Dua pandangan bertemu: sepasang mata biru dan sepasang mata sayu berbola hitam. Kata-kata sapaan meluncur dari bibir mungil pemilik mata biru. Sedangkan si pemilik mata hitam terlihat merem-melek menikmati angin. Sesekali tangan panjangnya menggaruk-garuk kepalanya yang berambut lebat.
Pertemuan ini terjadi pada suatu hari di bulan Agustus 2003 di Camp Leakey, Taman Nasional Tanjung Puting, Kalimantan Tengah.

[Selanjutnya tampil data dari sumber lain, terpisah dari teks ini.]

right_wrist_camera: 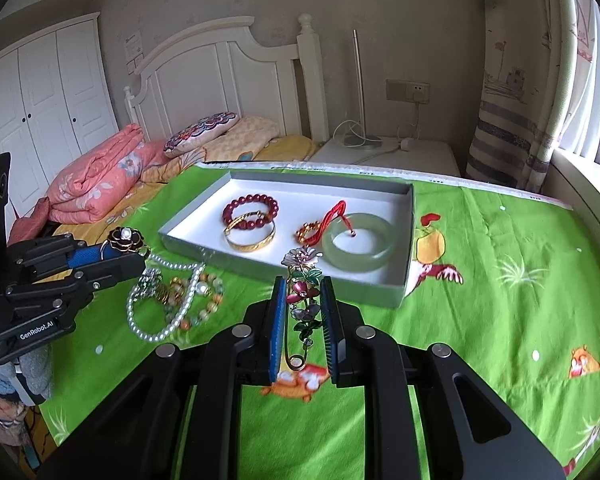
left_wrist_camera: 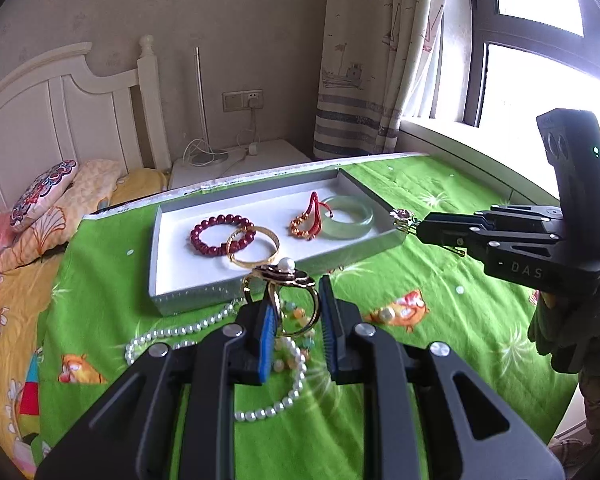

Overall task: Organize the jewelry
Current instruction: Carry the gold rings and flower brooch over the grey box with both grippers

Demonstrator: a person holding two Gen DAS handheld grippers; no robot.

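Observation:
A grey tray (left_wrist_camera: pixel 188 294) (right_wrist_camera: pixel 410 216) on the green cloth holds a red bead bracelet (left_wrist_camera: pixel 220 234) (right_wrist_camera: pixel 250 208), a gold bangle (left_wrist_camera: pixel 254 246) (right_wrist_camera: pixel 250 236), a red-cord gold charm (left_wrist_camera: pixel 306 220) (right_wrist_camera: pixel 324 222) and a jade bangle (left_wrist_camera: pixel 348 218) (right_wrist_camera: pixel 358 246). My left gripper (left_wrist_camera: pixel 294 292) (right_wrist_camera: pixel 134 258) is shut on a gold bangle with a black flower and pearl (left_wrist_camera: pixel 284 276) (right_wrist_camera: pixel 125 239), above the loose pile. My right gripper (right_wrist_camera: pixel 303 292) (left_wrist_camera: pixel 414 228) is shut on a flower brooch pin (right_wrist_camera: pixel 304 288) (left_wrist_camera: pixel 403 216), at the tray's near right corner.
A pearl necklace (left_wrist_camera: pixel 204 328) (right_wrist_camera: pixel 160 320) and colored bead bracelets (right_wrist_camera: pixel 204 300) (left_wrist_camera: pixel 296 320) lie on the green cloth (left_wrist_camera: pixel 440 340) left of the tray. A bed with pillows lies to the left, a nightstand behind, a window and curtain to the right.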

Di sana, Ruby Fox Creek Nelson, 12 tahun, gadis cilik asal Amerika Serikat, menuntaskan penantian panjangnya selama empat tahun: menyambangi langsung orang utan (Pongo pygmaeus) di habitatnya.
Ruby tak sekadar bertandang dan mengelus si pongo. Ia merogoh kocek dan menyumbangkan dana yang mendekati US$ 7.000 (sekitar Rp 59,5 juta) buat orang utan lewat pusat rehabilitasi orang utan di Tanjung Puting. Setiap sen uang sumbangan itu dia kumpulkan sendiri. Jerih payah Ruby ini membuat Dr. Biruté Mary Galdikas, Direktur Eksekutif Orangutan Foundation International (OFI), yang mengelola pusat rehabilitasi, amat kagum. "Kami terbiasa menerima donasi, tapi sumbangan seorang Ruby amat istimewa," ujarnya.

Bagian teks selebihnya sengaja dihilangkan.